2. (this step is optional) They then continue to either create an interCA using the CA created in step 1, giving this interCA the same common name.
3. They create an endpoint cert using either the CA or the interCA from step 1 or 2 above. For this cert also they give the same common name.
4. They use the cert created in step 3 for making the webui https.

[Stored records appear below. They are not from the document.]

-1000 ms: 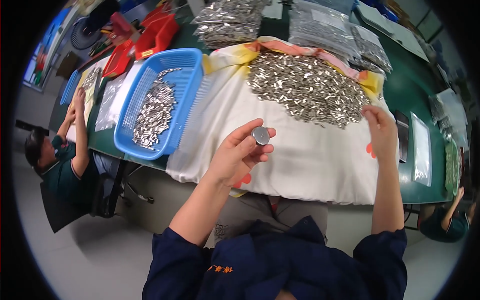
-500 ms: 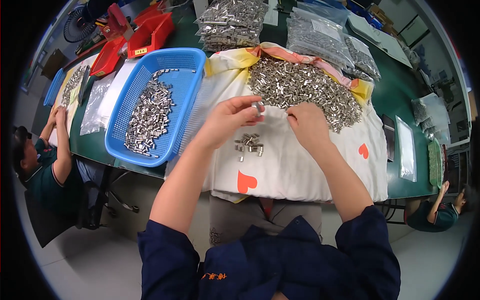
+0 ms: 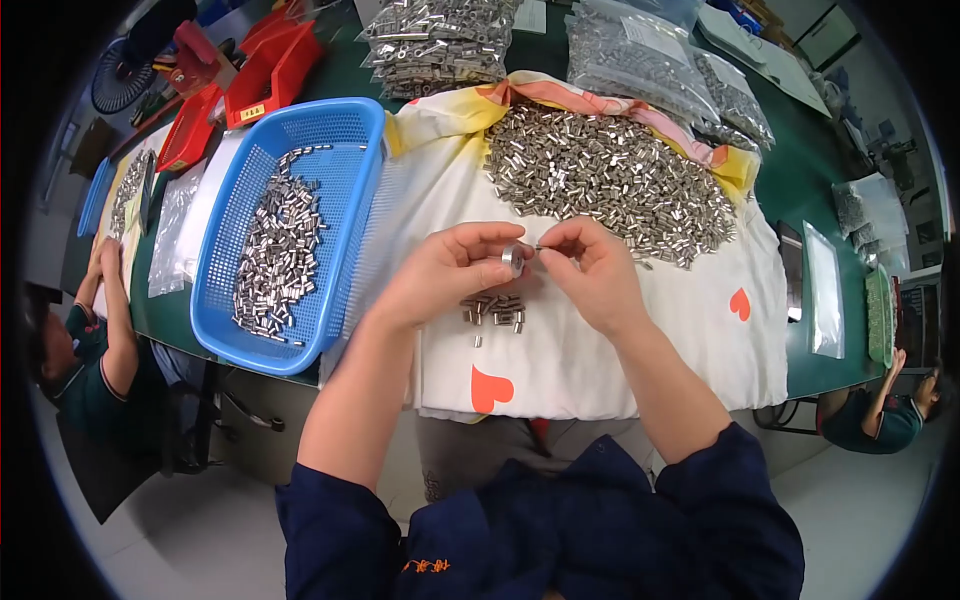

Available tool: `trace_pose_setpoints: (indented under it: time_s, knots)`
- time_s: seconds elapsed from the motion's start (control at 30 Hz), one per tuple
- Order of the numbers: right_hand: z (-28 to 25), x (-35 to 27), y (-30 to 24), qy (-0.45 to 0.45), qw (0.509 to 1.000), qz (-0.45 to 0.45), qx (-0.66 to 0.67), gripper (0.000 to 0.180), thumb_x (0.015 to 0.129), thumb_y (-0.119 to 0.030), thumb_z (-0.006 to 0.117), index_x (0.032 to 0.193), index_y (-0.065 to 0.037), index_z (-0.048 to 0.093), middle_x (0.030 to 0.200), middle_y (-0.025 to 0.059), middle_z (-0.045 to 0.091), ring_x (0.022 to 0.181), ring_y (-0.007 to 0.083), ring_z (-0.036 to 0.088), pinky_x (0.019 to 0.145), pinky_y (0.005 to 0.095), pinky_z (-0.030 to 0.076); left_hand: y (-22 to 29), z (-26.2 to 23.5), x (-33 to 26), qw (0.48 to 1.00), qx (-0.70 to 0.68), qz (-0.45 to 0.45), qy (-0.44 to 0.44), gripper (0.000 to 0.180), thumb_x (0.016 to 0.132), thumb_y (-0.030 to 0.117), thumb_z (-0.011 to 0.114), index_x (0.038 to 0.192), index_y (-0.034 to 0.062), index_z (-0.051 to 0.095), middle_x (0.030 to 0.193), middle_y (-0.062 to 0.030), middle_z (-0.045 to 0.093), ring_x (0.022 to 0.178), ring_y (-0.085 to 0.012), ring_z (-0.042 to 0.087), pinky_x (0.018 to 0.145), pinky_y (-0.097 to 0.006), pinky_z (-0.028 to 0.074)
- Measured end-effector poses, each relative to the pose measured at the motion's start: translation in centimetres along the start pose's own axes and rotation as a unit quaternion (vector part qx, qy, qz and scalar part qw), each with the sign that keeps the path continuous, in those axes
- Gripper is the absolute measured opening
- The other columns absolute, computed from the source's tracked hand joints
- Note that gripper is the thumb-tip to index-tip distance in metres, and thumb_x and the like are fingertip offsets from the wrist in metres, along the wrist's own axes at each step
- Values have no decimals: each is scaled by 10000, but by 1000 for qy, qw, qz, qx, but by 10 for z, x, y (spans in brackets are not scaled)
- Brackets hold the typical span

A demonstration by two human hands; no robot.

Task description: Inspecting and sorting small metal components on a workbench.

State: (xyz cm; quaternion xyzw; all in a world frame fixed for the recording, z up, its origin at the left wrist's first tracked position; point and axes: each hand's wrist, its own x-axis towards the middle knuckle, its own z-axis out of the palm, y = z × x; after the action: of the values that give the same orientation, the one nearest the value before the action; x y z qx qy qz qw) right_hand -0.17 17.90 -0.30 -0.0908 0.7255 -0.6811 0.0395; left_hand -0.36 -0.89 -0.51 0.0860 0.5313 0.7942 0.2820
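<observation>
Head view. The left hand (image 3: 450, 275) pinches a small round silver metal disc (image 3: 513, 260) between thumb and curled fingertips, holding it just above the cloth. The right hand (image 3: 590, 270) meets it from the other side: thumb and forefinger are pressed together on a short thin silver metal pin (image 3: 541, 246), whose free end points at the disc and lies just beside or touching its face; which of the two cannot be told at this size. The remaining right fingers are loosely curled.

Directly beneath the fingertips lies a small cluster of short silver metal sleeves (image 3: 493, 308) on a white cloth with orange hearts (image 3: 620, 370). Beyond the fingers, away from the person, a broad heap of the same silver sleeves (image 3: 610, 180) covers the cloth. To the left of the left hand stands a blue perforated plastic basket (image 3: 345, 180) holding a smaller layer of sleeves. Farther out, clear plastic bags of metal parts (image 3: 440, 45) and red plastic bins (image 3: 270, 60) rest on the green table (image 3: 800, 180). Other workers' arms appear at the far left and lower right edges.

Judged step: fitting or gauging one small part against the disc. The next move appears to call for fine alignment of pin and disc, with both pinches kept firm, since either piece would slip easily.
</observation>
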Motion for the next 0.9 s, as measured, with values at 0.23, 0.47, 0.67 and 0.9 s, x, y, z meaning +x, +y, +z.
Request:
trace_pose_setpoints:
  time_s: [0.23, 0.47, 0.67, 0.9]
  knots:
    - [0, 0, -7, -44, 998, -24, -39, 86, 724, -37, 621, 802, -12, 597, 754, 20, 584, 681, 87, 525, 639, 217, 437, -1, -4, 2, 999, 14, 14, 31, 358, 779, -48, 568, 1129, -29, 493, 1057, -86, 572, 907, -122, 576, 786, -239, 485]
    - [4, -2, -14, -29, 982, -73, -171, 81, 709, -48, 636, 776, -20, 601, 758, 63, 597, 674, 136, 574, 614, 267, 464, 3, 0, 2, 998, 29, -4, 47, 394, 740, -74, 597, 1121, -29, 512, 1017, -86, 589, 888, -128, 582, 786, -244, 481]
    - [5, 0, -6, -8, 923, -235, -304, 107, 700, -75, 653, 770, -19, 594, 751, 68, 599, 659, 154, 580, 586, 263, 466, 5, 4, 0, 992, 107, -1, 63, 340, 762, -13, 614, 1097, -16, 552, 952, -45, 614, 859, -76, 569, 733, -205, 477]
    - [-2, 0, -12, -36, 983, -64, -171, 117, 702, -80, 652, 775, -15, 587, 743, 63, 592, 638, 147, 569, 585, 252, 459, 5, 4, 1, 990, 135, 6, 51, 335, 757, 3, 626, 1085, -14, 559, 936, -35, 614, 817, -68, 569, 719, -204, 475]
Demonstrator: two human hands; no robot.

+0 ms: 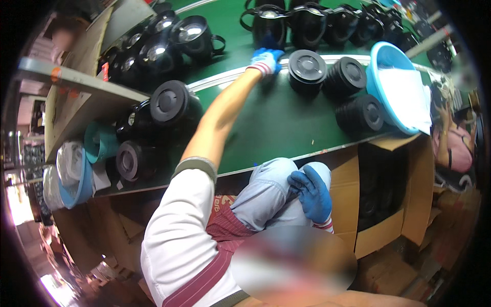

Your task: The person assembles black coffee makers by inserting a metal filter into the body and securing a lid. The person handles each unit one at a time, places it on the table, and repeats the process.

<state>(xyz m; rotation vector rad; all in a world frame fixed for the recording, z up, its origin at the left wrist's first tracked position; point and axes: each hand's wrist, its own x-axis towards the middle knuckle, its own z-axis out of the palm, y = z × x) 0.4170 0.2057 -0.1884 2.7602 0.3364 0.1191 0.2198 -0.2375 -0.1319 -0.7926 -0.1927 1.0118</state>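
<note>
My left hand (266, 60), in a blue glove with a striped cuff, reaches across the green table to the base of a shiny black mug-like vessel (269, 28). Its fingertips blend with the dark surface there, so I cannot see whether they grip it. My right hand (311, 193), gloved in blue too, rests by my knee with its fingers loosely stretched and nothing in it. Just right of my left hand stand stacks of round black lids (307, 66), (349, 75) and, nearer the edge, a stack of black discs (365, 113) on its side.
Several black vessels with handles (309, 25) line the far side; more (161, 53) cluster at the left. A blue basin (381, 77) with white sheets stands right. An open cardboard box (381, 238) holds dark items below. A metal bar (87, 79) crosses the left; a person (452, 148) sits far right.
</note>
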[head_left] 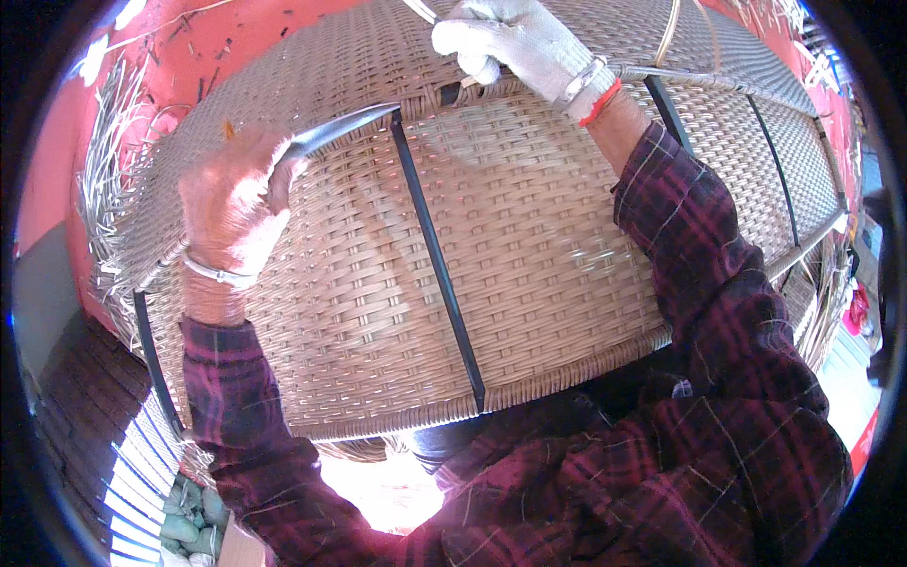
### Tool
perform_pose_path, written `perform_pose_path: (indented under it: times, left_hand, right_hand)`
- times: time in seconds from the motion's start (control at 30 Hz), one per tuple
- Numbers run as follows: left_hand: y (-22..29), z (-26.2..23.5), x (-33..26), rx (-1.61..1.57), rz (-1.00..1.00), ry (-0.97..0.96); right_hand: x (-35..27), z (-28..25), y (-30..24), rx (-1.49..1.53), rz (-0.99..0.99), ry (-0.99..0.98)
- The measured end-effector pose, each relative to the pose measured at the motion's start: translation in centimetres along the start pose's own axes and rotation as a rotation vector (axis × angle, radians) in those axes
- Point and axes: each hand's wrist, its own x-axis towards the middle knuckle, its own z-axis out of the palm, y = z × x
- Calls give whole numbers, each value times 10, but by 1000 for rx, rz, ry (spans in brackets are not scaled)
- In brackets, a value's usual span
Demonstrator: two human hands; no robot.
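Note:
My bare left hand (241,194) is closed round a shiny tapering metal blade (340,129). Its tip reaches the top of a black frame bar (435,250); the handle end is hidden in my fist. My right hand (510,47), in a whitish glove, is closed at the far edge of the piece, with a pale weaving strand (419,9) at its fingers. Below both hands spreads a large woven tan wicker panel (539,246), part of a piece of wicker furniture. Wrapped strands (430,99) cover the rail between my hands.
Another woven face (321,71) slopes away beyond the rail. Loose strands (109,170) hang in a bundle at the left, and a thin strand loop (671,33) stands up at the right. Scraps lie on the red floor (222,52). Greenish bundles (194,520) sit at lower left.

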Motion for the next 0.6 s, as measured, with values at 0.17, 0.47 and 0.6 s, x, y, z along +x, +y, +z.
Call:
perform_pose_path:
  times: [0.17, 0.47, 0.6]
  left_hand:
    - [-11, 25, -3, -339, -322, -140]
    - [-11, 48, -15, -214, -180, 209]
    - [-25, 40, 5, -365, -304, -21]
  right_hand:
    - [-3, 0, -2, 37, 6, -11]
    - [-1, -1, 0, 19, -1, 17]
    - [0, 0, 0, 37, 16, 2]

5. When they try to access the FreeNAS box from Chrome, we present chrome with a chain of cert's all the way back to the earliest we have in our FreeNAS system i.e. end point cert + CA or endpoint cert + interCA + CA
6. This results in the chain of pubkeys containing the same common name and throws off browsers like chrome, resulting in the user not being able to access the site.
So what we should do is the following:
1. Either change the base help text string located at https://github.com/freenas/freenas/blob/master/gui/system/models.py#L725 to elaborately state that while you can use the FQDN for the common name it cannot be the same for any cert in this above-mentioned chain.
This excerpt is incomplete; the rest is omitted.